**Task objective**
A faithful copy is required. Print each line of the data exactly and omit the pictures.

**Collected data**

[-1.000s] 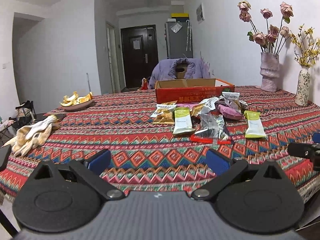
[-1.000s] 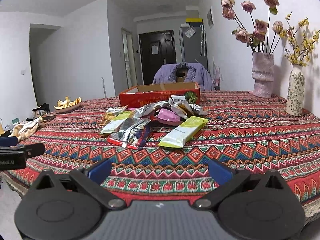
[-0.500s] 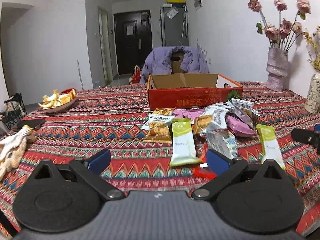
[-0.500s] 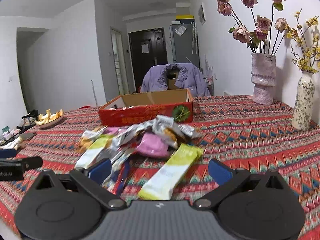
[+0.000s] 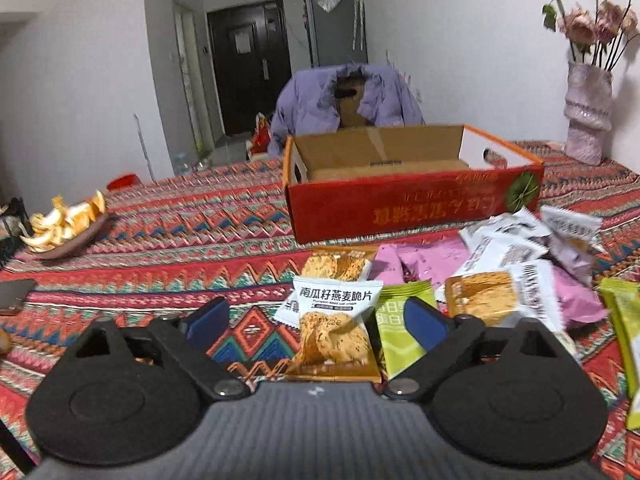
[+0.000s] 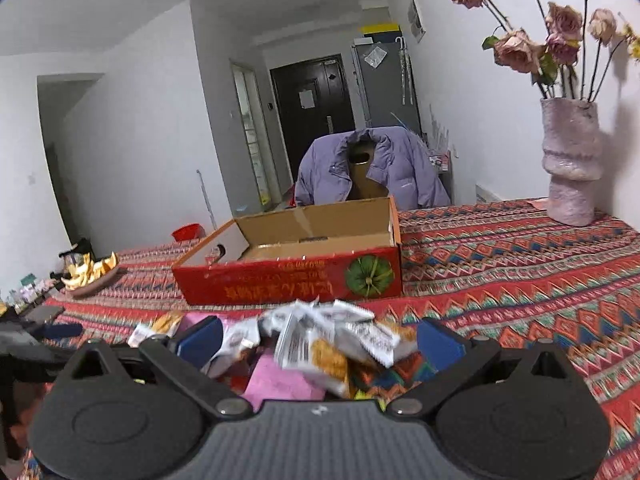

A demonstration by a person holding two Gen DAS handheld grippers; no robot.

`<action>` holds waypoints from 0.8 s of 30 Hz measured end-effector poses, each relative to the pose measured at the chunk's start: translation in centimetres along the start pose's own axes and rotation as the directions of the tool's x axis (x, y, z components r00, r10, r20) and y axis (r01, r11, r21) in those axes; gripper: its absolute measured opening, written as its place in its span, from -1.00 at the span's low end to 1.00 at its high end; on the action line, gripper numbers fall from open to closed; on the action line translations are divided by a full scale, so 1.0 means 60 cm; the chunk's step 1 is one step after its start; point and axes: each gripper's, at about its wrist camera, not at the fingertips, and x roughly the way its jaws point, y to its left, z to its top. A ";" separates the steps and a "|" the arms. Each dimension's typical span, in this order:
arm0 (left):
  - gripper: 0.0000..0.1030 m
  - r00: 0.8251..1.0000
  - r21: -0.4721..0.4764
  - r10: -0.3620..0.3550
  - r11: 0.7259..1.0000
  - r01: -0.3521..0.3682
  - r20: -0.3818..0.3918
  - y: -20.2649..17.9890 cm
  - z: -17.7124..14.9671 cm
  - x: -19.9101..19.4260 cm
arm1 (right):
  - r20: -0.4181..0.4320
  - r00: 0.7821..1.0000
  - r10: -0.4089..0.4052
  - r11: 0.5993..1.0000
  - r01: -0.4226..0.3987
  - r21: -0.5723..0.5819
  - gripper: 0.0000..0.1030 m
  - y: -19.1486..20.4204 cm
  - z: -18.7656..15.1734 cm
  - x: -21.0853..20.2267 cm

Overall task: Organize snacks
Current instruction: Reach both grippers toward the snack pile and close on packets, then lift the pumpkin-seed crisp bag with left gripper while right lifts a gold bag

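Note:
A pile of snack packets lies on the patterned tablecloth in front of an open red cardboard box (image 5: 412, 204). My left gripper (image 5: 316, 320) is open, its fingers either side of an orange-and-white oat crisp packet (image 5: 332, 328); a green bar (image 5: 400, 332) lies just right of it. My right gripper (image 6: 318, 340) is open over the pile's white-and-orange packets (image 6: 332, 340) and a pink packet (image 6: 280, 384). The box (image 6: 296, 276) stands empty behind them.
A plate of orange peels (image 5: 66, 228) sits at the far left. A purple vase of dried roses (image 6: 570, 168) stands at the back right. A chair draped with a purple jacket (image 6: 372, 168) is behind the box. The left gripper shows at the right wrist view's left edge (image 6: 24, 344).
Both grippers have moved forward and lower toward the snack pile; the packets now lie between their open fingers. Nothing has been taken hold of.

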 end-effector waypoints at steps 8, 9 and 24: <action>0.50 0.994 -0.080 -0.092 0.993 0.087 -0.067 0.022 -0.011 0.051 | -0.099 0.993 -0.067 0.997 0.063 -0.049 0.37 -0.025 0.006 0.112; 0.50 0.993 -0.077 -0.099 0.993 0.094 -0.061 0.022 -0.012 0.052 | -0.094 0.994 -0.064 0.998 0.063 -0.018 0.37 -0.034 0.007 0.117; -0.21 0.987 -0.121 -0.157 0.981 0.151 -0.039 0.031 -0.008 0.037 | -0.051 0.995 -0.082 0.963 0.092 0.254 0.39 -0.135 0.017 0.122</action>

**Answer to the problem**
[-1.000s] 
[-1.000s] 
[-0.500s] 
[-0.500s] 
[+0.000s] 
[+0.000s] 

A demonstration by a person holding two Gen DAS handheld grippers; no robot.

`<action>` holds waypoints from 0.8 s of 30 Hz measured end-effector poses, each relative to the pose measured at the chunk's start: translation in centimetres along the start pose's own axes and rotation as the directions of the tool's x axis (x, y, z components r00, r10, r20) and y axis (r01, r11, r21) in those axes; gripper: its absolute measured opening, written as its place in its span, from -1.00 at the span's low end to 1.00 at its high end; on the action line, gripper numbers fall from open to closed; on the action line translations are divided by a full scale, so 1.0 means 60 cm; the chunk's step 1 is one step after its start; point and axes: each gripper's, at about its wrist camera, not at the fingertips, and x roughly the way its jaws point, y to its left, z to its top. A ";" separates the steps and a "|" the arms. Each dimension's typical span, in this order:
arm0 (left):
  - gripper: 0.0000..0.1030 m
  - r00: 0.8251..1.0000
  - r21: -0.4721..0.4764
  - r10: -0.3620..0.3550
  - r11: 0.7259..1.0000
  - r01: -0.3521..0.3682
  - r20: -0.3818..0.3918
  - y: -20.2649..17.9890 cm
  - z: -17.7124..14.9671 cm
  - x: -19.9101..19.4260 cm
arm1 (right):
  - r20: -0.4181..0.4320
  - r00: 0.7821..1.0000
  - r10: -0.4089..0.4052
  - r11: 0.5993..1.0000
  - r01: -0.4226..0.3987
  - r21: -0.5723..0.5819
  - gripper: 0.0000..0.1030 m
  - y: -19.1486..20.4204 cm
  - z: -18.7656..15.1734 cm
  - x: -21.0853..20.2267 cm

Overall task: Organize snacks
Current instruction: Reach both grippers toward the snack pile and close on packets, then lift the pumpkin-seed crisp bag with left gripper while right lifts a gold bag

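Note:
A pile of snack packets lies on the patterned tablecloth in front of an open red cardboard box (image 5: 412, 204). My left gripper (image 5: 316, 320) is open, its fingers either side of an orange-and-white oat crisp packet (image 5: 332, 328); a green bar (image 5: 400, 332) lies just right of it. My right gripper (image 6: 318, 340) is open over the pile's white-and-orange packets (image 6: 332, 340) and a pink packet (image 6: 280, 384). The box (image 6: 296, 276) stands empty behind them.
A plate of orange peels (image 5: 66, 228) sits at the far left. A purple vase of dried roses (image 6: 570, 168) stands at the back right. A chair draped with a purple jacket (image 6: 372, 168) is behind the box. The left gripper shows at the right wrist view's left edge (image 6: 24, 344).
Both grippers have moved forward and lower toward the snack pile; the packets now lie between their open fingers. Nothing has been taken hold of.
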
 end-effector waypoints at steps 8, 9 and 24: <action>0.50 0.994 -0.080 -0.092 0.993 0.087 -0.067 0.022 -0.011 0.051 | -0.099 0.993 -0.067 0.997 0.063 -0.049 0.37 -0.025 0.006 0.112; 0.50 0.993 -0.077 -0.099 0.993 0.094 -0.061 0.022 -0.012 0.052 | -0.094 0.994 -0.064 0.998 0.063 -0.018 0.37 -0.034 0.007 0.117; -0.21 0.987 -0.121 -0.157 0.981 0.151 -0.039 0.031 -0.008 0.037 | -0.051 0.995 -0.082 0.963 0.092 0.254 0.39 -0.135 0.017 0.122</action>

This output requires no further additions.